Hope you don't mind me posting here but I think you'll all have better advice than the mental health forums...
My lovely DM (73) has been on her own since divorcing my dad 30 years ago. Short version; all was fine until her retirement about ten years ago. Overnight she lost a lot of her dynamism and energy. Although she did join some clubs and start to go to church more, she has gradually lost interest in those things. I'm aware she has been lonely for a long time. She lives in the SW of the country (we're in London). She'd really like to meet someone, but in the country it is not so easy. I've dragged her on to the internet to do some dating but she hates it - private by nature and doesn't enjoy it unless I can be there with her looking over her shoulder to make it more enjoyable. Which I get, but she's becoming more isolated and unwilling to go out.
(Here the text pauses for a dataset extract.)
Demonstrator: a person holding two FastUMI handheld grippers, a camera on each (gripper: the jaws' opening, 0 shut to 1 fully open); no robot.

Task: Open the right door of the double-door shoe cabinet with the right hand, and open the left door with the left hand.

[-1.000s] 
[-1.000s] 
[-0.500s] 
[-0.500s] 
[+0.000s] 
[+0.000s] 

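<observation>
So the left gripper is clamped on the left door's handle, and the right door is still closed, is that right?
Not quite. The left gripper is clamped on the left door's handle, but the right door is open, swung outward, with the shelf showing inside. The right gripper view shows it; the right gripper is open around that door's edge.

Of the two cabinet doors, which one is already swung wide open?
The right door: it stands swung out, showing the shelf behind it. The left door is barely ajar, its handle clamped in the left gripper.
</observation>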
Recently she's become particularly negative and 'flat' and I'm really concerned but not sure what to do next. Unforunately she and my DH don't get along well. So her coming up to us doesn't work as well as it has done in the past. Christmas was really difficult - she had the kids, DH and I were staying elswehere to make it easier and we'd booked a Christmas meal out. She didnt seem to enjoy it in the least. I'm not sure she cracked a smile all day. Even me going down to her is less pleasant than it was - I try to make her cheerful but she shrugs and turns away from me.
She isn't the easiest to get along with and over the years has had rows or disagreements even with close friends, some of which have gone for good. She can be fairly self-centred and is absolutely rigid in terms of rules and loyalty; if she feels people have betrayed her she will never speak to them agian. One example; she had a very nice partner years ago, but they broke up. Unbeknownst to me he got back in touch with her many years ago and asked if they could try again. She refused because 'he had his chance' even though she really really liked him and has always regretted the break up.
There are lots of bright spots. She is in pretty good health and fairly fit (was a dance teacher) and comfortably off. She has some good friends locally. She can afford to go on holidays. She recently went back to the country she used to live in, which she loves and prefers to the UK. She could even morve there without loss of benefits etc and has good friends there. I suggested she look into it but the response was along the lines of 'when I get there they will all get fed up of me'.
I'm sure I'm not alone in having a parent like this. Could anyone share anything that has worked in similar circumstances? I've discussed getting a dog with her but she's not interested as it would cut down any travel opportunities, she thinks.
All advice welcomed and thanks for reading.